**What you should do:**
When the string "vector" is part of a line below, that line should be copied.

(Data entries)
+ + + + + + +

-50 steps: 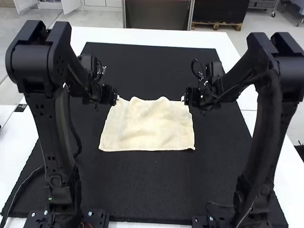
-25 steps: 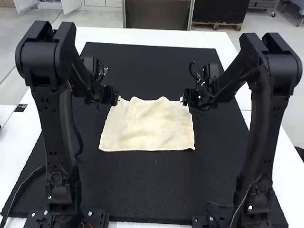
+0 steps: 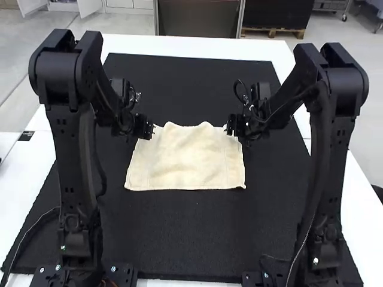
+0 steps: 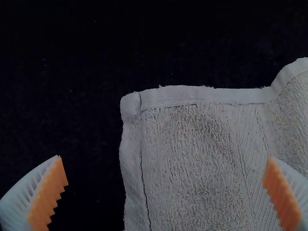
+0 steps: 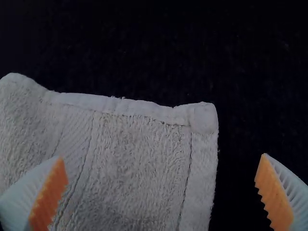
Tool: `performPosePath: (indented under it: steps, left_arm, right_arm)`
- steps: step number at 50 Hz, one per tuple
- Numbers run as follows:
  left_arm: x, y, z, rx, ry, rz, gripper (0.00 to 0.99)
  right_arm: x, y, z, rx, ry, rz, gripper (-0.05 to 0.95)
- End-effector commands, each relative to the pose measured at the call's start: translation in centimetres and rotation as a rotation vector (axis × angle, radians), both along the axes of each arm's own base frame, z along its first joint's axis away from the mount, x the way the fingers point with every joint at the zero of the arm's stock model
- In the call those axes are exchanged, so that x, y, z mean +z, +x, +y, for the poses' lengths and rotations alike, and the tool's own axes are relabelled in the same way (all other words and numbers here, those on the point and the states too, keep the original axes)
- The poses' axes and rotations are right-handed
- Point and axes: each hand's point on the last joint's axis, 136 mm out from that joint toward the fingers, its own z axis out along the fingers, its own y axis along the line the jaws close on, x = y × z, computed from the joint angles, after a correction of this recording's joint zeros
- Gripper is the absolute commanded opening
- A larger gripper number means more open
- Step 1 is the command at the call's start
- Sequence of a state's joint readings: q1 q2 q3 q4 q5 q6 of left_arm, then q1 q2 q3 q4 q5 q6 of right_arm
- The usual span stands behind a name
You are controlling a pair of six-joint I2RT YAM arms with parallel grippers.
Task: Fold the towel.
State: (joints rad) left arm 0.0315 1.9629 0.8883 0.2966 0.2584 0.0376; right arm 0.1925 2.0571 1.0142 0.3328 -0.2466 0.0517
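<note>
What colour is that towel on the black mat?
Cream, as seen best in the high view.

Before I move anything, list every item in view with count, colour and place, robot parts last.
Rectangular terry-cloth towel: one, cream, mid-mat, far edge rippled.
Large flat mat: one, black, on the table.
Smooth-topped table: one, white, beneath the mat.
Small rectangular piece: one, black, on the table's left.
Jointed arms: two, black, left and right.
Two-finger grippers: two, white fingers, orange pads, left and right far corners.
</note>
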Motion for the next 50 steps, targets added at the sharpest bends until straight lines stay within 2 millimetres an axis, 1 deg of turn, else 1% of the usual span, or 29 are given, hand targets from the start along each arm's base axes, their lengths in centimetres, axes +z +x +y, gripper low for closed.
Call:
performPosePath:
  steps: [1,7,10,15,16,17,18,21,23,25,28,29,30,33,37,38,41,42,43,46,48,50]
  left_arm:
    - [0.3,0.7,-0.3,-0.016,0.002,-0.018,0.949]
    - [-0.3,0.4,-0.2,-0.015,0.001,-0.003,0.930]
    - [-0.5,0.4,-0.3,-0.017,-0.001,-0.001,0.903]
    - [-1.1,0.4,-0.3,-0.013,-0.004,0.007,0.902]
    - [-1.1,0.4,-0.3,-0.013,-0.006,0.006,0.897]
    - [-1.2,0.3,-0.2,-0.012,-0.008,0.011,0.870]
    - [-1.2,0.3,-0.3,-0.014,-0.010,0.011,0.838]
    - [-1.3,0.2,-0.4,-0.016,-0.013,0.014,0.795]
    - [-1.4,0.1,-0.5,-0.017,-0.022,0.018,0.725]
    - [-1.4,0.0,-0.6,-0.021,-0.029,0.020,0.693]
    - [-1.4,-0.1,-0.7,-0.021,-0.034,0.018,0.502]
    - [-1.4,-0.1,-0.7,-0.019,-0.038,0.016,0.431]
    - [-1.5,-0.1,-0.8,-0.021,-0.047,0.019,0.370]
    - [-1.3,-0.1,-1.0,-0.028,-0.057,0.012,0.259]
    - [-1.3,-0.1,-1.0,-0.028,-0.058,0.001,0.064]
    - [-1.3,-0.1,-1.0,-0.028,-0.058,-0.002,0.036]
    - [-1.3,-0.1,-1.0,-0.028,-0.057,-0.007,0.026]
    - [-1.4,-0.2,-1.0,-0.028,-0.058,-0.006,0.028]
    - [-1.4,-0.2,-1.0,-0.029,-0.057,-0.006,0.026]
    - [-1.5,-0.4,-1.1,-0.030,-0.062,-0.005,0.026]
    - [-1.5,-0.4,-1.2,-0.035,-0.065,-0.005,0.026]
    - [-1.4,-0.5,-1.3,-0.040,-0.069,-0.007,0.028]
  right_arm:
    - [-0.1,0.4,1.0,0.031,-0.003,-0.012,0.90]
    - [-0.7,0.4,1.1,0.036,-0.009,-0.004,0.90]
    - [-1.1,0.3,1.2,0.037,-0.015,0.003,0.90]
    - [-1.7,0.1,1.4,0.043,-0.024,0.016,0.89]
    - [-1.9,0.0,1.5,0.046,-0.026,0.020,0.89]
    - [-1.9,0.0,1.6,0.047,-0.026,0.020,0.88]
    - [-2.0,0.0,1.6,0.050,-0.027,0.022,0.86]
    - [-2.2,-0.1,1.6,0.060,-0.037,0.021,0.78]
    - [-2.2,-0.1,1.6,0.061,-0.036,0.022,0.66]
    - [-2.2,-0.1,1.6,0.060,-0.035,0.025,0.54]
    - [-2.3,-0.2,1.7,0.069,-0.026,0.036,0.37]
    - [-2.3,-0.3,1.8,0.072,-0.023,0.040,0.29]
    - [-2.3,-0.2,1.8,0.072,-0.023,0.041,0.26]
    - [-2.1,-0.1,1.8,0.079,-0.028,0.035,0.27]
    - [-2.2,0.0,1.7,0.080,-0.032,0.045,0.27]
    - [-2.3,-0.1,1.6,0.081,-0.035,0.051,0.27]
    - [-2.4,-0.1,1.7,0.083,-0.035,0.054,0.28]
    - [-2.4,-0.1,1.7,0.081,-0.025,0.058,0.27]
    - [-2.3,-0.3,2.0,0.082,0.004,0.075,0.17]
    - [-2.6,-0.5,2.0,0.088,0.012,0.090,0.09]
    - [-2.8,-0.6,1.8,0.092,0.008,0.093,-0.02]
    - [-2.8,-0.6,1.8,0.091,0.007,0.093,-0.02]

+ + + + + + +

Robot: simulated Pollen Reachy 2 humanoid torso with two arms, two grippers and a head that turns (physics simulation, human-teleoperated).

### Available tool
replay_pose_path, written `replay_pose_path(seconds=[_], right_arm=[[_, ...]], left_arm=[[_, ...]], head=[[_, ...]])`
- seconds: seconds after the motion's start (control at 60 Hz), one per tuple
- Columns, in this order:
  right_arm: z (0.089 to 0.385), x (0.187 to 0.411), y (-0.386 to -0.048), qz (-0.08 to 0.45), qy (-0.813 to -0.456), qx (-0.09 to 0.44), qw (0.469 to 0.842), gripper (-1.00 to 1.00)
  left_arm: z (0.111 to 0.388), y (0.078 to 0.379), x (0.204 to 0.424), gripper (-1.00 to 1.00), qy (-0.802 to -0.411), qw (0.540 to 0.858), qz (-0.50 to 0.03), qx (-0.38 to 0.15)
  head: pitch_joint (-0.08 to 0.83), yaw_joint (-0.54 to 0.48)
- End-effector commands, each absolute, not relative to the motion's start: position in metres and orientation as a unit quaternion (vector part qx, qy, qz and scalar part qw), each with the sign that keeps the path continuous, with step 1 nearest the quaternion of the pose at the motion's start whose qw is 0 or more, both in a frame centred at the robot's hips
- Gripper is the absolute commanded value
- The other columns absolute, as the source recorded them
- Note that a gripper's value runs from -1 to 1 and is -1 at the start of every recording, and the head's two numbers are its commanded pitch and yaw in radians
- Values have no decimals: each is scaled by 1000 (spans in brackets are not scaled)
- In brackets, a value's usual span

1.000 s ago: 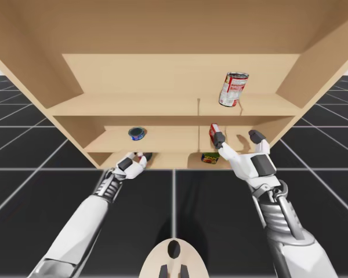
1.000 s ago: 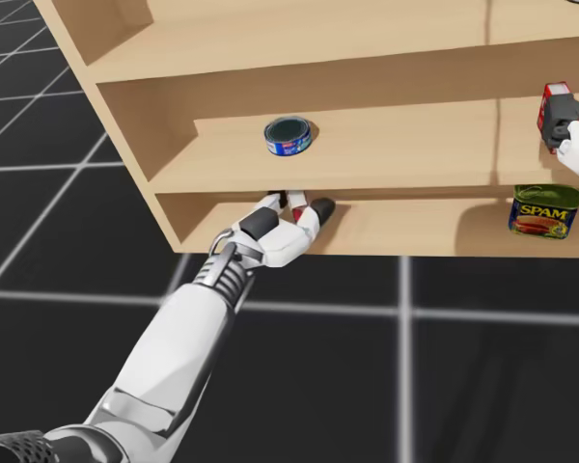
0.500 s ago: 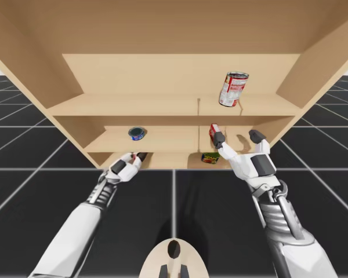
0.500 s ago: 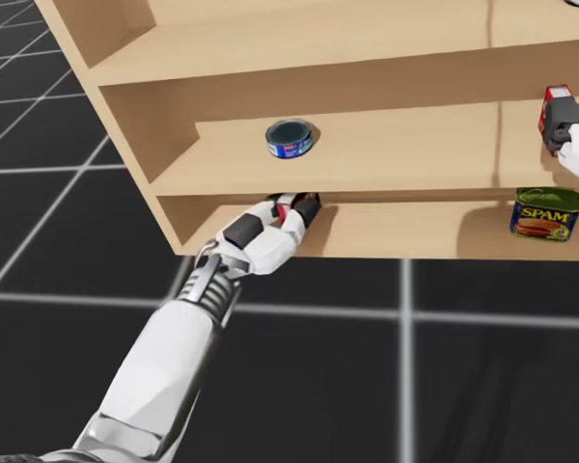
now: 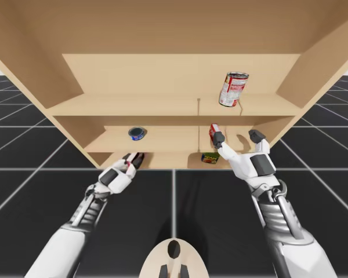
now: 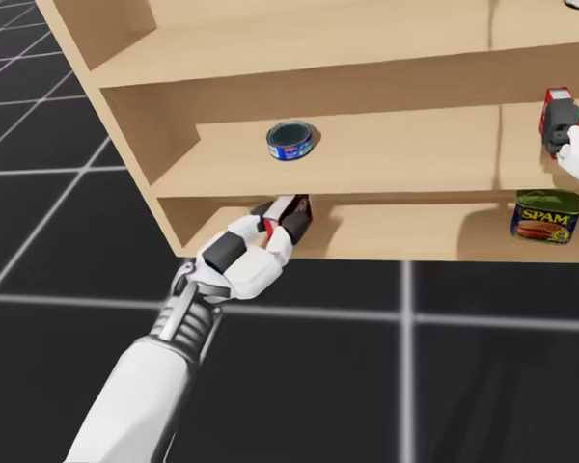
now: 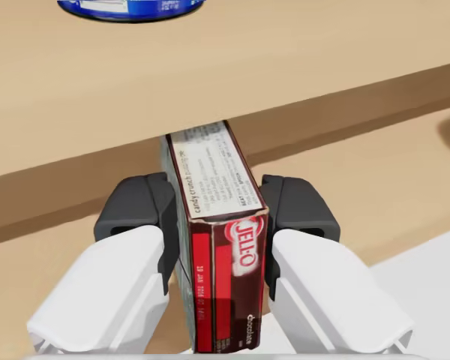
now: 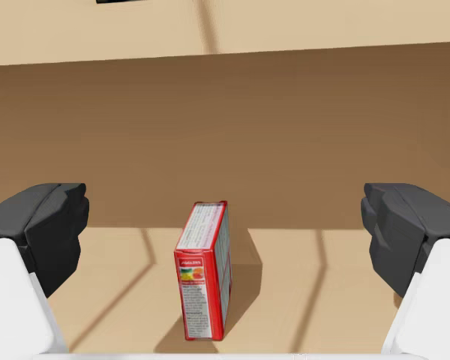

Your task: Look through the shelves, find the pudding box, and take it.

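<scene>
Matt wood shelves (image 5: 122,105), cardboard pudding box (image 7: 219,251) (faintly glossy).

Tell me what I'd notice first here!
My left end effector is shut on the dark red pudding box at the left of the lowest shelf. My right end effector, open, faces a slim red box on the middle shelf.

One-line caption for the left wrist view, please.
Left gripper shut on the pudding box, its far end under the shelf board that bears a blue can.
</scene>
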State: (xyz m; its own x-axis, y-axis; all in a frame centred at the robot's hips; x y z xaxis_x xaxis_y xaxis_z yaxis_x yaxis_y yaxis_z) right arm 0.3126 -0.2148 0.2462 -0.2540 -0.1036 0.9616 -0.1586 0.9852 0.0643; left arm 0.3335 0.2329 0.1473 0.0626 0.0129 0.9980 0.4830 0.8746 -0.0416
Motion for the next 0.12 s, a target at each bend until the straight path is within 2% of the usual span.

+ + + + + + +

**Answer for the task:**
- End-effector commands, each relative to the pose measured at the call's start: translation in centimetres and rotation as a rotation vector (axis × angle, radians), both along the axes of each arm's own base frame, z along its first joint's axis away from the mount, x the way the fingers point with every joint at the zero of the arm's stock model
- End-effector commands, each absolute, not relative to the motion's start: position in metres and orientation as a unit quaternion (vector part qx, qy, qz and scalar part qw), each with the sign that keeps the path continuous, with step 1 nearest the quaternion of the pose at the motion's start whose qw is 0 or more, both in a frame centred at the robot's hips

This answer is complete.